Extended warranties are pure gravy for those who sell them so of course you get pressured when buying anything to get one. I recently saw somebody matter of factly buy an extended warranty on a $10 clock radio. 

Most of those extended warranty plans, issued by any company, are pretty expensive when you think about it. If you can, you might be much better off paying a little more for a product that comes with a longer manufacturer's warranty and establishing a savings account you do not touch except in emergencies. Faithfully plunk what you would spend on extended warranties in the account and hope for the best. 

My own company bought and depreciated tools so they seldom had any book value left worth insuring by the time the manufacturer's warranty ran out. It was more of a tax incentive for me to get new ones. But to be honest, my tools lasted forever since I bought good ones. Can you really justify buying an extended warranty on a $79 mostly plastic drill/driver that will pro-rate the replacement value of the thing? 

Computers are of course another matter but only to a point. And they have relatively short half-lives if you need or want to stay current. At least with windows machines, the most vulnerable parts that fail most often are things like hard drives you can put in yourself and get for next to nothing.

I suppose over priced appliances with short manufacturer's warranties might be worth protection insurance. 

Be sure and read the fine print to see if you are going to get a replacement product if yours fails or if value you will receive is to be based on age of the machine. And look to see if, particularly in the case of appliances, the warranty covers the actual cost of service calls, shipping, etc. or just parts. Can you justify putting $250 in labor into a seven year old dishwasher even if the parts are free? Can you extend the warranty indefinitely or just for a year or two. 

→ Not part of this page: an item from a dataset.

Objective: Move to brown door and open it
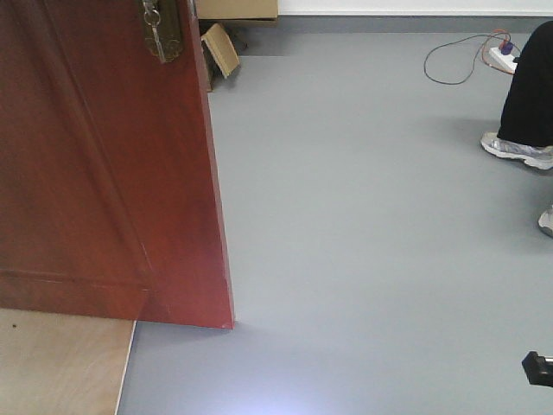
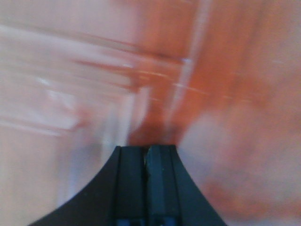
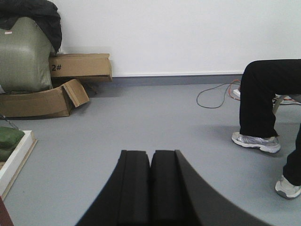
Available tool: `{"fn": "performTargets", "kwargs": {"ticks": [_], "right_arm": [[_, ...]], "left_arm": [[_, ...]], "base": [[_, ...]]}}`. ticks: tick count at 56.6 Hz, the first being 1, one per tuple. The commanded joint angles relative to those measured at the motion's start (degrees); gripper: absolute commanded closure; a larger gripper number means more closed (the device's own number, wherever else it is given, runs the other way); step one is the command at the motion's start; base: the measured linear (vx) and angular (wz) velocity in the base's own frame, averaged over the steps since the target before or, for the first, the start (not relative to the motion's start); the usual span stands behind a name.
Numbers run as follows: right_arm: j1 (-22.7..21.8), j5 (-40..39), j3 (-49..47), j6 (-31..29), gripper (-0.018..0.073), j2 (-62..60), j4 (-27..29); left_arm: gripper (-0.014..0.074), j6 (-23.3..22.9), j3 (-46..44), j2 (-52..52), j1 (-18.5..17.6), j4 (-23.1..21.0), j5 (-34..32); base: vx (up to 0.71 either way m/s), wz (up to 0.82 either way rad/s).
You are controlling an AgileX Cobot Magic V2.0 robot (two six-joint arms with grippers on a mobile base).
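The brown door (image 1: 104, 164), glossy reddish-brown with panel moulding, fills the left of the front view, its free edge running down to the floor. A brass lock plate with dangling keys (image 1: 160, 33) sits near its top edge. In the left wrist view my left gripper (image 2: 146, 149) is shut, its tips right up against the blurred reddish door surface (image 2: 216, 94). My right gripper (image 3: 150, 153) is shut with nothing in it and points over the grey floor, away from the door. A dark piece of the robot (image 1: 537, 367) shows at the front view's lower right.
A seated person's legs and shoes (image 1: 518, 147) are at the right, with a cable and power strip (image 1: 501, 54) behind. Cardboard boxes (image 3: 61, 89) and a green bag (image 3: 21, 56) stand by the white wall. A wooden platform (image 1: 60, 363) lies under the door.
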Motion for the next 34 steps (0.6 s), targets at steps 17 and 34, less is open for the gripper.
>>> {"fn": "performTargets", "kwargs": {"ticks": [17, 34], "right_arm": [[-0.3, -4.72, 0.3, -0.31, 0.0559, -0.61, -0.17], [-0.3, -4.72, 0.3, -0.31, 0.0559, -0.54, -0.17]], "left_arm": [[0.0603, -0.27, -1.85, -2.65, -0.3, -0.6, -4.4], [0.0603, -0.27, -1.85, -2.45, -0.3, -0.6, -4.48]], "base": [[0.2, 0.03], [0.13, 0.01]]}}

All that said the one nice thing about decent extended warranties is that they might kick in at a tough time. It seems like things stop working or just plain break at times when you can least afford to deal with them. And if right now the only way you are able to save is to let the government withhold too much income tax interest free and you could not maintain a savings account? Then maybe the insurance is worth it for peace of mind.

I personally do not find the extended warranties worth the money. Up to you though.


----------



## concretemasonry (Oct 10, 2006)

The extended warrantee is only valuable for the retailer that is seeling it.

Dick


----------



## babaganoosh (Apr 18, 2010)

Thanks. That's been my thinking that the extended warranty isn't worth it. I was wondering though if they are fair with you when you have a claim. It's an outside company, not HD itself, so would like to think HD keeps them from being too sleazy and saying any problems are not their fault.


----------



## AirKingFS (Nov 6, 2012)

Here's a good piece on the subject from U.S. News & World Report, including a comment from somebody on losing out on a Home Depot EW because of a lack of service in rural areas.

http://finance.yahoo.com/news/6-reasons-why-never-purchase-202002517.html


----------



## user1007 (Sep 23, 2009)

I did not mean to single out HD in my comments by the way. I don't think anybody's extended warranties are worth the money. When working for Sears, the management used to hate it when a property manager would come in and buy 20 AC units at a time but not a single extended warranty. The store actually got dinged bad for not pushing them hard enough. I did PM for the store and made decisions about how to deal with broken stuff under warranty. As mentioned, most happened early in the life of the product.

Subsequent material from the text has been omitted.